Bottom Line: A genuinely inventive premise — a cursed novelist who burgles legendary loot from inside books — carried by gorgeous ink-and-charcoal art and sharp writing, but hobbled by throwaway combat and a story that runs low on ink before the final chapter.
The Gameplay Loop
The core rhythm is elegant on paper. You wake in Etienne's apartment — a cramped, lived-in space where you brew coffee, talk to neighbors, and read the book you're about to rob. Then you sit, focus, and dive. Inside, the world flips to inky monochrome, and the point-and-click adventure begins in earnest: explore an isometric space, talk to the characters trapped in the narrative, gather resources, and solve environmental puzzles to reach the artifact.
The puzzles are the game's strongest muscle. They reward the "thinking outside the box" instinct that the marketing promises and — refreshingly — mostly delivers. Because you're a foreign object inside someone else's story, solutions often mean bending the fiction rather than brute-forcing it: convincing a character of something, repurposing a story element, exploiting the seams of the world. When it clicks, the design feels genuinely literate, like you've found a loophole in the plot itself.
Where the Ink Runs Thin
Then there's combat, and here the seams show. Etienne fights via a simple turn-based system — attack, use ink-fueled abilities, manage a modest health pool. In the opening chapters it works as a change of pace. By the midpoint, it's an obligation. The encounters are shallow, the enemy variety is thin, and the tactical decisions rarely deepen. Combat in a game this cerebral should either be sharpened into a real system or stripped back to a formality. Instead it lingers in an awkward middle, padding runtime without earning its place.

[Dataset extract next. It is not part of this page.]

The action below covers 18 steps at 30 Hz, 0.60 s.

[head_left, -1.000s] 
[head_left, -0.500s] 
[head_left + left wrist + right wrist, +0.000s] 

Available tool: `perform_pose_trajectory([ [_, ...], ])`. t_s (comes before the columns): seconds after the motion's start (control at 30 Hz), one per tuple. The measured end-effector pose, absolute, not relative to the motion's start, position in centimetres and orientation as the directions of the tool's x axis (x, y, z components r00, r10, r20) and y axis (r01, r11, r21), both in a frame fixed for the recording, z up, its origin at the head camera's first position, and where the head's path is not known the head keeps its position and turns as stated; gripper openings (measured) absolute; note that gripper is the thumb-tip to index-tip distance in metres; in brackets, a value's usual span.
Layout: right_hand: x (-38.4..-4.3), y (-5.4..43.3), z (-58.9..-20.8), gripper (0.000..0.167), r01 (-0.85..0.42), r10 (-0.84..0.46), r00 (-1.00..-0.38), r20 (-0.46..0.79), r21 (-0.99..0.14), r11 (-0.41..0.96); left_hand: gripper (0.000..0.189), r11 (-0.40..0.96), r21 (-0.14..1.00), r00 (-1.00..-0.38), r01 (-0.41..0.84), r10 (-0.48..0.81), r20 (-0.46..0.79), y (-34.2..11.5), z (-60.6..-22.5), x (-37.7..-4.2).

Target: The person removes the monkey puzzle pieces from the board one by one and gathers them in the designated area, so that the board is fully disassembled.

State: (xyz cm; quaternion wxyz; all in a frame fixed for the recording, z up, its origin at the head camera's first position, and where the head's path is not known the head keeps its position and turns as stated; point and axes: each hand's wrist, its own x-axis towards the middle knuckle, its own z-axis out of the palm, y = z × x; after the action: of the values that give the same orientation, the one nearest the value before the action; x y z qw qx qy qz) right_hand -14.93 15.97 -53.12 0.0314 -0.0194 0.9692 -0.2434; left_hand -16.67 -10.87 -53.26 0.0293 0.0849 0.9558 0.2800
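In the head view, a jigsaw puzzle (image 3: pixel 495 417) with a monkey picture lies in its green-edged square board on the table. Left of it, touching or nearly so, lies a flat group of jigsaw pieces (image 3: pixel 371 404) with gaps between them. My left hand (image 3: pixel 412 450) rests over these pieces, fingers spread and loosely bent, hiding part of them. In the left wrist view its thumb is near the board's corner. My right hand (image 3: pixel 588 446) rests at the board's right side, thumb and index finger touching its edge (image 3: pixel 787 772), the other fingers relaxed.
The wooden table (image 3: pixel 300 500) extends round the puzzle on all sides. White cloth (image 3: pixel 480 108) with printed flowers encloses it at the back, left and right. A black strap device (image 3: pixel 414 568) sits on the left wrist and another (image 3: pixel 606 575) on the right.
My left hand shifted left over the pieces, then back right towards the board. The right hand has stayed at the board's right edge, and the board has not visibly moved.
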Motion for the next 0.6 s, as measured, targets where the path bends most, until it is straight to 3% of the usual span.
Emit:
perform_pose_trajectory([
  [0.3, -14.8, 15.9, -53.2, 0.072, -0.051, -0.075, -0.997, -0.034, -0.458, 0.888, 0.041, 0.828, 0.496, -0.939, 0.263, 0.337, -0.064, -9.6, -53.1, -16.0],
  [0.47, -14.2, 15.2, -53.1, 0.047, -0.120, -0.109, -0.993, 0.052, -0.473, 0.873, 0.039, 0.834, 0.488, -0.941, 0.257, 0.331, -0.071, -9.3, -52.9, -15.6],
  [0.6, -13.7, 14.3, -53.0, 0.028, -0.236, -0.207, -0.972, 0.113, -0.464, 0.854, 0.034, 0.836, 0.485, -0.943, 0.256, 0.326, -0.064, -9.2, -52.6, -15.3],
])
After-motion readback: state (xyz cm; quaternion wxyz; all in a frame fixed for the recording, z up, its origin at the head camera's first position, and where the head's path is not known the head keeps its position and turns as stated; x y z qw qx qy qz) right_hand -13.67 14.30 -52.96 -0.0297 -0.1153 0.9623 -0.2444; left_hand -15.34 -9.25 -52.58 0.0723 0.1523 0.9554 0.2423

The ink economy is the smarter tension. Every ability — combat or puzzle — drinks from the same well, and the well is shallow by design. Do you burn ink to smash through an obstacle now, or ration it for a fight you can see coming? That scarcity gives the world genuine weight and makes the act of walking through a story feel appropriately fragile. It's the resource system doing exactly what a resource system should: making you think twice.
The Narrative Arc
The writing is the reason to be here, and for most of the game it's excellent — wry, melancholic, quietly literary. Etienne is a convincingly flawed protagonist, and Roderick keeps the tone from curdling into self-seriousness. The problem is stamina. The premise is so front-loaded with ideas that the back half feels like a well running dry. New book-worlds keep arriving, but the escalation of concept — the sense that each chapter will out-imagine the last — flattens out. The medieval prison and the early dives crackle. Later chapters coast on a formula the game has already taught you. It's the classic small-studio arc: a spectacular first act writing a check the third act can't quite cash.
Interface and Flow
Onboarding is gentle. The two-world structure teaches itself through repetition, and the point-and-click controls are legible from the first minute. Traversal in the apartment can feel sluggish — a lot of deliberate walking through a small space — but that friction is arguably the point, a mechanical dramatization of Etienne's stuck-ness. Your mileage will depend on how much patience you bring to a game that wants you to slow down.